Тем не менее, не показывая вида, что откровенно нервничает, Сапожников сказал: – Извините, я, наверное, от усталости упустил этот момент. Путь от дома до лаборатории, с учетом полета на вертолете и поездки на машине, занимает один час двадцать минут. – Поняв, что от него ждут еще какой-то дополнительной информации, Михаил Петрович добавил: – В том числе один час на вертолете.
Авдеев одобрительно кивнул и посмотрел на шефа:
– У меня последний вопрос.
– Пожалуйста. – Беленький вновь посмотрел на часы.
– Скажите, а где находятся федеральные агенты, охраняющие Липсица?
И опять Сапожников внутренне содрогнулся: он ни слова не упомянул об охране, а Авдеев спрашивал об этом как о факте, не требующем подтверждения. Конечно, вполне могло быть, что по данному поводу у него имелась ранее полученная информация.
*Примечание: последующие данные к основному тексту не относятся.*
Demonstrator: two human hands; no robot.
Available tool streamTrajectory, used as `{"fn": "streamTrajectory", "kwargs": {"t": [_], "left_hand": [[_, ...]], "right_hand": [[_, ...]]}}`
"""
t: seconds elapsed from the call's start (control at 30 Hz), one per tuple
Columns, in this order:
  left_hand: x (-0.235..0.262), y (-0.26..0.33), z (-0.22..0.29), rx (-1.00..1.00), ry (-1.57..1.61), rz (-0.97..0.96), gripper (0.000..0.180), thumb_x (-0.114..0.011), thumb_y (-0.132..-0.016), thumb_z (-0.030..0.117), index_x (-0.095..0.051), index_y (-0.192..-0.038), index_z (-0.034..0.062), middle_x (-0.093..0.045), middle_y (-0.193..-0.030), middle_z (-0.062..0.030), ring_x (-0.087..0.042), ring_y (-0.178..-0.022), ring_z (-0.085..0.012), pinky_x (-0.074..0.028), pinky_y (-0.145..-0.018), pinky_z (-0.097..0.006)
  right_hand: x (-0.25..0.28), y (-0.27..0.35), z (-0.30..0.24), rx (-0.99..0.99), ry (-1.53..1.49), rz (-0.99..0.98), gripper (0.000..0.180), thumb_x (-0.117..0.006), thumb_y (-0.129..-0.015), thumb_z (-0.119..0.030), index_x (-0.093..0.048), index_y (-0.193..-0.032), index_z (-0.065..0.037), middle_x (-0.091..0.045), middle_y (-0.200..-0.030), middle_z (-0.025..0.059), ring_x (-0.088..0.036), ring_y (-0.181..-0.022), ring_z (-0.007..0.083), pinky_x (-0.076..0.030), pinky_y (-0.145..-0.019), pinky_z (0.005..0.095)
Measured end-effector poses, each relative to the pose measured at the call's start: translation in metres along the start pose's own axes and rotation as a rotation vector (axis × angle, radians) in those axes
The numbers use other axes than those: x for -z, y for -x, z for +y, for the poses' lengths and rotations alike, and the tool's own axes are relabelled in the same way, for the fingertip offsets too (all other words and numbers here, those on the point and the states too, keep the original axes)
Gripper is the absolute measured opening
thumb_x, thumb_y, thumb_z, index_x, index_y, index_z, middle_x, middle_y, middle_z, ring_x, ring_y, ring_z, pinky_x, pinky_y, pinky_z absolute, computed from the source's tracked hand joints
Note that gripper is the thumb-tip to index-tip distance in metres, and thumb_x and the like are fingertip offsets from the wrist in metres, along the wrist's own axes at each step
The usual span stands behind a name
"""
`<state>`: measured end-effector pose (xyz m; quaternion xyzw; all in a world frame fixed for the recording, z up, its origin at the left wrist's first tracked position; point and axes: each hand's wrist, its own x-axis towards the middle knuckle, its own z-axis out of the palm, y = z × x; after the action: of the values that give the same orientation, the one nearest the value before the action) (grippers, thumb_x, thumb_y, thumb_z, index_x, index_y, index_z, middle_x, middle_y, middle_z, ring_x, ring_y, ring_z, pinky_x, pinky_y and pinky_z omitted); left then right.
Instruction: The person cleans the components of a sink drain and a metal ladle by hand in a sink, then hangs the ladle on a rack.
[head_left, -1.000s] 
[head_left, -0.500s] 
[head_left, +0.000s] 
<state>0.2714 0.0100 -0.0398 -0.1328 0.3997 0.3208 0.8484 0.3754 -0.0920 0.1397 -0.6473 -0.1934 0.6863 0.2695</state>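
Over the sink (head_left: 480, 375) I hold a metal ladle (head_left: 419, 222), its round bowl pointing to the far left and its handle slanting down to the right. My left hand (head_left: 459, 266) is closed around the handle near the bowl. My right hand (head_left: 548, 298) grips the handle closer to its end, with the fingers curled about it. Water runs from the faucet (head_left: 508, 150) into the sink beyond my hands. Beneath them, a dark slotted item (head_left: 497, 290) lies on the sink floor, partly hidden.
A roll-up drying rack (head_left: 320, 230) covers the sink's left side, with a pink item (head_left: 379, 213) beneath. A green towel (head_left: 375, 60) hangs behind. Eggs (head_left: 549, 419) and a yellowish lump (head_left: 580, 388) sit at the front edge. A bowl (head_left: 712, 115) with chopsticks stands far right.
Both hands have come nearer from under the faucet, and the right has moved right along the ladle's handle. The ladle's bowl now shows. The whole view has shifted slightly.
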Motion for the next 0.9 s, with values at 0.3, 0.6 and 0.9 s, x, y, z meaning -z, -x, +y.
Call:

Сапожников чувствовал, что начинает терять самообладание. С ним вели игру по заранее подготовленному сценарию, но непонятно, зачем чекистам это нужно. Если для унижения, то дальше уже некуда, он и так чувствовал себя ужасно. Если же для втягивания в какие-нибудь дальнейшие оперативные действия, то это бесполезно, он больше ни на какие подвиги не пойдет! Ни за что!
– По-моему, они сидят в машине, стоящей круглые сутки около дома, но я не видел ни машину, ни агентов.
– Спасибо, у меня больше вопросов нет, – произнес Авдеев.
Сапожников с удовлетворением выдохнул, он подумал, что экзекуция закончилась и теперь предстояло услышать выводы, но оказался неправ.
Беленький повернулся к сидящему напротив Авдеева мужчине:
– Константин Викторович, а у вас есть вопросы?
– Да. Если можно, один вопрос. – Беленький кивнул, а мужчина обратился к Сапожникову: – Попробуйте как можно подробней описать сцену вашего прощания с Липсицем.
– Где? Я с ним прощался три раза: дома, у машины и в аэропорту.
– Меня интересует прощание дома.
Михаил Петрович прикрыл глаза, попытался вспомнить со всеми деталями последний эпизод в кабинете Липсица. Там можно было ничего не скрывать – банальная сцена. Подробно рассказал, как все происходило, стараясь ничего не забыть. Рукопожатие и выход из дома следом за Липсицем. Водитель укладывает чемодан в багажник.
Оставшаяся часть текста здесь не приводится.